Prep 25 mins
Cook 45 mins
A rich Green Bell Pepper stew. Very warming on a cold day. It comes from Hungary and is a typical peasant meal.
- 1 large onion, chopped
- 3 tablespoons olive oil
- 7 large green bell peppers or 7 large yellow bell peppers or 7 large red bell peppers, cut into 1 inch squares (or combination)
- 3 large peeled tomatoes, chopped
- 3 cloves garlic, chopped
- 1⁄2 teaspoon chili
- 1 chorizo sausage, sliced into thin rings
- In a large frying pan, saute the onions& garlic in olive oil, until limp, approx 2 minutes.
- Add sliced sausage& chilli and cook, mixing with onions& garlic for approx 5 minutes.
- Add bell peppers and mix well with onions, garlic& sausages.
- Add salt and pepper, to taste.
- Turn heat down and add Tomatoes.
- Let simmer until the peppers are soft.
- Keep simmering for a further 2 minutes and serve with rice or mashed potatoes.
My Hungarian grandmother used to make this all the time. (although she made it with regular pork sausage instead of chorizo and added paparika as well) She used to make huge batches and can the leftovers. We ate a lot of it during the winter and fall when we helped harvest the garden for her.

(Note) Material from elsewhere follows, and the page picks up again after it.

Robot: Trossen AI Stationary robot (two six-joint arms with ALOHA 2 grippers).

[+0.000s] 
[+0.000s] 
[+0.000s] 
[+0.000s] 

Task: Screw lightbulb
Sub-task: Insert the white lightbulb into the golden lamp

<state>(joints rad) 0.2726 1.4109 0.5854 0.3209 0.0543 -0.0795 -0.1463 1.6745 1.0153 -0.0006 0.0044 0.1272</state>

It is a great Hungarian dish.My son could eat it every week. I don't use chili,I use sweet Hungarian paprika,maybe 2 Tabls.It can be served without the sausage,as a vegetable side dish,
It's nice to have this recipe available for everyone, not just Hungarians. I made this for a friend who is allergic to peanuts and just about every other food in the world and he was about ready to propose marriage! When I make it I use waay more onions, and about equal amounts, volume wise of onions, peppers, and tomatoes. My husband and I go on a marathon of chopping, we set up 4! frying pans to start the onions and green peppers toasting with the overhead fan going full blast. We deglaze each pan with Sutter Home wine (just a spash in each) because we prefer regular pans to get some nice fast browning on the onions which means, you must deglaze. If you use nonstick pans, it will take you forever to brown the onions slightly. Anyway, we take a tiny break and wipe our eyes while the onions start to heat up, then chop the tomatoes and the rest of the peppers. Put the peppers in a stockpot with a drop of oil and the lid on so they steam cook. Add the onions and tomatoes to the stockpot, add any spices, and let it bubble slowly for at least 2 hours. When everything is nice and soft, we crush the veggies against the side of the pot with a slotted spoon (metal spoon) to thicken the stew. At this point we bring the temperature all the way up to a bubble again (if needed) and add chopped (not crushed) garlic cloves (for 3/4 of a stockpot, we add about 12 cloves), then immediately turn off the heat and remove the stockpot to a different burner because we have an electric stove. The garlic shouldn't be cooked to death. Bay leaf and marjoram are allowable herbs in this dish, but many people leave them out. I like to use andhouille sausage if I can't get real kolbasz, but you can find lots of Euro markets that carry hungarian kolbasz these days if you look. My mother used polish keilbasa and it was fine. We also added a bit of cooked rice at home. I now add cooked brown rice and it's still just as good. There are other allowable adjuncts to the dish: eggs, ham, crutons, etc. Experiment and find something you like. Letcho is also an ingredient in many Hungarian dishes. It's always best to use fresh peopers and tomatoes, but in the winter, when you couldn't get it, canned letcho was used instead. Then it became a traditional additive. Try it in a braised meat dish, you might like it.